Восстание. Документальный роман
Шрифт:
Когда рельеф был готов, я положил кривоножку в футляр и взял рейсфедер. Выставил нужную толщину и начертил, а потом заштриховал брасовские постройки, после чего быстро разделался со Сныткином и Кропотовом. Час мучился с тропами к Александровскому и самим лесом, где вместо отмеченных на старой километровке елей толпились березы с дубами. Вспомнилось, как мне пришлось часами блуждать в намокших сапогах с блокнотом, записывая высоту и толщину стволов для каждой породы. Впрочем, с расчетами этого лесного гоголя-моголя меня примиряла рисовка цифр – я обожал курс каллиграфии, выучил все допустимые гарнитуры и с удовольствием тянул линии четных чисел вверх, а нечетных вниз; казалось, будто цифра отплясывает. Затем на плане возникли конезавод, церковь, амбар, гостевой дом, где теперь жили мы, приезжие студенты. Вытянутое здание императорского дворца я нарисовал последним – как и флигель, где сейчас сидел в чертежной. С постройками было кончено.
Взяв с поверхности воды немного зеленой, я стал наносить
Я подцепил на кисть голубую, повертел под лампой и прислушался. Казалось, в коридоре кто-то ходил. Не то чтобы рассекречивание было смертельным – мне поверили бы, что я засиделся до ночи над курсовой, которую начал готовить еще с декабря, – но мне хотелось как можно дольше попользоваться якобы потерянным ключом к чертежной. Звук не повторился, и я приступил к Неруссе. Почему-то, когда я чертил землю и дома, мог чувствовать и свободу, и легкость, но никогда – то особенное счастье, которое ощущаешь, когда карта начинает двигаться, превращаясь из плана на ватмане в живое. Стоило же нанести реку, извивающуюся червяком, купальни и пруд, болота с черточками – и даже тогда, даже той ночью я забыл о письме, которое жгло мой внутренний карман, и полетел над брянскими заунывными полями.

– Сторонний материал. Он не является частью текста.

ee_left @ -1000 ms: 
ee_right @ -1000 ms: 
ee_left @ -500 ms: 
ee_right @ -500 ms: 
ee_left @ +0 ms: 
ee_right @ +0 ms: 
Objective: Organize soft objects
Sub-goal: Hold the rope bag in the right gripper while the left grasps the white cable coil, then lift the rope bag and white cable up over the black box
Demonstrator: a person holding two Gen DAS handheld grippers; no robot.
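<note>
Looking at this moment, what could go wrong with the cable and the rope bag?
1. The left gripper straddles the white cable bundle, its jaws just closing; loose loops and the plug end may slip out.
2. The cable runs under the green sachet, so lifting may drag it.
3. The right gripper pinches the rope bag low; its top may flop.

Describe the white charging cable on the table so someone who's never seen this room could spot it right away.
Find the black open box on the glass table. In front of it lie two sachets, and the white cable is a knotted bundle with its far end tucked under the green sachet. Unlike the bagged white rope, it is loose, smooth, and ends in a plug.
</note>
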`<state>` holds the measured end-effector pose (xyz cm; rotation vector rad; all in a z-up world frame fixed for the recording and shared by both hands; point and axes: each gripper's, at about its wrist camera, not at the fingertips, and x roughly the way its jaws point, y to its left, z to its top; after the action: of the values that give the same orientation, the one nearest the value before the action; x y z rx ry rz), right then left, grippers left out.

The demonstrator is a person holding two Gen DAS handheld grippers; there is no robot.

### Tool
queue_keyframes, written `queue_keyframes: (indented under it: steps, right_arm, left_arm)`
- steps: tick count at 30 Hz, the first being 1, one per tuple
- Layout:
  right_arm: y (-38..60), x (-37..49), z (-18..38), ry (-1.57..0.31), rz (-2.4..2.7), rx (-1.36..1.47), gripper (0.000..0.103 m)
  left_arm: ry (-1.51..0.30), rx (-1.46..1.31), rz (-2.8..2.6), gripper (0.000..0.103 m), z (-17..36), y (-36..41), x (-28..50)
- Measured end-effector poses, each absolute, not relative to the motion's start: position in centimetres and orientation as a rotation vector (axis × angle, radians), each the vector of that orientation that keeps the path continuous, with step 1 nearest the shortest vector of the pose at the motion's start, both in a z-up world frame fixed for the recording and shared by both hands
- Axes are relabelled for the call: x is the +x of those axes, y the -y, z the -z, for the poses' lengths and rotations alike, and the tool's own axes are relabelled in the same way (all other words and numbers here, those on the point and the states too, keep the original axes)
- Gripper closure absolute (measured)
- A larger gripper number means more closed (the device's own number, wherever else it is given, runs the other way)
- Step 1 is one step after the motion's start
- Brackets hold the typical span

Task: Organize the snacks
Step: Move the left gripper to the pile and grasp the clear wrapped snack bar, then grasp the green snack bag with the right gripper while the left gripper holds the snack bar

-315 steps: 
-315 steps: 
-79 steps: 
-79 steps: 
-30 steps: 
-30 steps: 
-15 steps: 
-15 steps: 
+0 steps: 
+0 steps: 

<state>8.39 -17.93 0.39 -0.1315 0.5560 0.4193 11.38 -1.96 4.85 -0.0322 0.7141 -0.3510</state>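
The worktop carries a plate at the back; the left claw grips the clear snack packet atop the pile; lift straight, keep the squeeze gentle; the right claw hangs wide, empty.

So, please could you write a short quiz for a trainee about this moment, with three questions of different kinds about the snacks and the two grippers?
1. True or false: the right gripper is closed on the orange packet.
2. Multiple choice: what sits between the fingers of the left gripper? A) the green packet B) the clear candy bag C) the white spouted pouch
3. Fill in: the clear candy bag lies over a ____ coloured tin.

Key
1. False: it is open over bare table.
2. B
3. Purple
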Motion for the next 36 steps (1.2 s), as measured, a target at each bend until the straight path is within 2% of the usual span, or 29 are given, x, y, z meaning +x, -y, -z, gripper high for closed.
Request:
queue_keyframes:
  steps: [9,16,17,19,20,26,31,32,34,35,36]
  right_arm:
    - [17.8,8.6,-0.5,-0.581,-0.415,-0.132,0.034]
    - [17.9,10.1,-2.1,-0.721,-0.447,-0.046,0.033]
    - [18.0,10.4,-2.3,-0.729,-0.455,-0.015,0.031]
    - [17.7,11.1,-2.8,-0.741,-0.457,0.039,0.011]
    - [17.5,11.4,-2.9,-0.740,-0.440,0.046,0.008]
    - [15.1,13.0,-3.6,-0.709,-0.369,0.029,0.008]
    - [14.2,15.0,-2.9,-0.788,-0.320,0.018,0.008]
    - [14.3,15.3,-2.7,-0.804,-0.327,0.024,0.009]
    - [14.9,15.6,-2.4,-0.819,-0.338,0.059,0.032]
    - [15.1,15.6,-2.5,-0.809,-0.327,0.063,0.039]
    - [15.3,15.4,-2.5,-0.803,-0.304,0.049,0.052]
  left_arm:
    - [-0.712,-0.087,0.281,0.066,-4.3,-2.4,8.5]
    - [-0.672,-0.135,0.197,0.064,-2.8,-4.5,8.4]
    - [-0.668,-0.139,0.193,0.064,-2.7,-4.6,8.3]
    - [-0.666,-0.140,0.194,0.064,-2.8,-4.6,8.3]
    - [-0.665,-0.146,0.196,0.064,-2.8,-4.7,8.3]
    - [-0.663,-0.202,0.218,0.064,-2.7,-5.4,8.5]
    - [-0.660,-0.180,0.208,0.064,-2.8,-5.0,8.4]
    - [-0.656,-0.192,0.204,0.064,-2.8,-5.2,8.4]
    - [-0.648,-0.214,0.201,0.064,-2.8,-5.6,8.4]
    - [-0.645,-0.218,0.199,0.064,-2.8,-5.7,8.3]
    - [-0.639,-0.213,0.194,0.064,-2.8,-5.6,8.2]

Карта была готова, когда дверь приоткрылась. Как в оперетке, в чертежную просочился тот, кого я не ждал, – Воскобойник. Он вел у нас физику, а также читал политинформацию. Раз в неделю мы слышали от него, что Германия и Япония точат зубы, надо сдать нормативы на значок «Будь готов!» и перезаряжать винтовку за три секунды. Речь Воскобойника всегда бурлила, изобиловала размахиванием руками до треска пиджака под мышкой и риторическими вопросами с приподнятой бровью. Но я всегда удивлялся, как он умеет переключаться из громового регистра в молчание – особенно когда ходил к нему в кружок изобретателей. Мы могли сидеть и часами мастерить какой-нибудь станочек, и все это время Воскобойник тихо паял или склонялся над тисками, не выпуская из зубов мундштука с обрезанной наполовину папиросой. Он увлекался, и мы видели, как его черная борода и тонкие брови хмурились, злились и жили недоступной нам жизнью. Я понял, что эта жизнь не связана с винтовками и клятвами перевыполнить план. На столе он держал фотопортрет семьи, с которой жил здесь же, в соседней Локти.
Я даже не вздрогнул, когда Воскобойник пересек комнату и склонился над светостолом. «Что делаете?» – спросил он, доставая из кармана мундштук. «Километровку, – ответил я. – Километровку для экзамена». Он сунул мундштук обратно в карман и перестал делать вид, что карта его интересует. «Я думал насчет вашей идеи с полетами, – начал он. – Вряд ли мы в ближайшее время заманим сюда каких-нибудь воздухоплавателей, но, как мы говорили, можно попробовать изготовить шар самим и найти горелку. Это не так трудно. А что действительно важно – и что касается вашего чертежа, где вы рассчитывали искажения при аэросъемке, да? – я только что прочитал в статье, что в Ленинграде изготовили объектив, настолько широкий, что не дает искажений. Завтра я принесу вам журнал. Можем устроить дело так, чтобы техникум выписал этот объектив».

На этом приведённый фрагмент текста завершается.